Requirement:
Each line of the data should be transcribed exactly as given.

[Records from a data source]
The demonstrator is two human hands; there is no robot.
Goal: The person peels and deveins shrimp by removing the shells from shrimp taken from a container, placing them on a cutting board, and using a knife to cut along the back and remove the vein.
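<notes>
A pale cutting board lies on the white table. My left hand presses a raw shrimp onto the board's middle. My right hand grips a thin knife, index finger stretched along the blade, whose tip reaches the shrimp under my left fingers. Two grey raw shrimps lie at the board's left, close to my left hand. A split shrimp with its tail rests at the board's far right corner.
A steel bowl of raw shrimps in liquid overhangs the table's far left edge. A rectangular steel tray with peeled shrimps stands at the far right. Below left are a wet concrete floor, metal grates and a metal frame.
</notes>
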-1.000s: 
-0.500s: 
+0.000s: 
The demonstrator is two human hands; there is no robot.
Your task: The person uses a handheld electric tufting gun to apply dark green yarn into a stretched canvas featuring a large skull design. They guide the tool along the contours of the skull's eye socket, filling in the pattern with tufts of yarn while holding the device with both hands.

Reply:
The demonstrator is two human hands; there is no robot.
Goal: The person peels and deveins shrimp by removing the shells from shrimp taken from a container, placing them on a cutting board, and using a knife to cut along the back and remove the vein.
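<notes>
A pale cutting board lies on the white table. My left hand presses a raw shrimp onto the board's middle. My right hand grips a thin knife, index finger stretched along the blade, whose tip reaches the shrimp under my left fingers. Two grey raw shrimps lie at the board's left, close to my left hand. A split shrimp with its tail rests at the board's far right corner.
A steel bowl of raw shrimps in liquid overhangs the table's far left edge. A rectangular steel tray with peeled shrimps stands at the far right. Below left are a wet concrete floor, metal grates and a metal frame.
</notes>
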-1.000s: 
-0.500s: 
+0.000s: 
The demonstrator is two human hands; there is no robot.
Your task: The person uses a handheld electric tufting gun to apply dark green yarn into a stretched canvas featuring a large skull design. They guide the tool along the contours of the skull's eye socket, filling in the pattern with tufts of yarn while holding the device with both hands.

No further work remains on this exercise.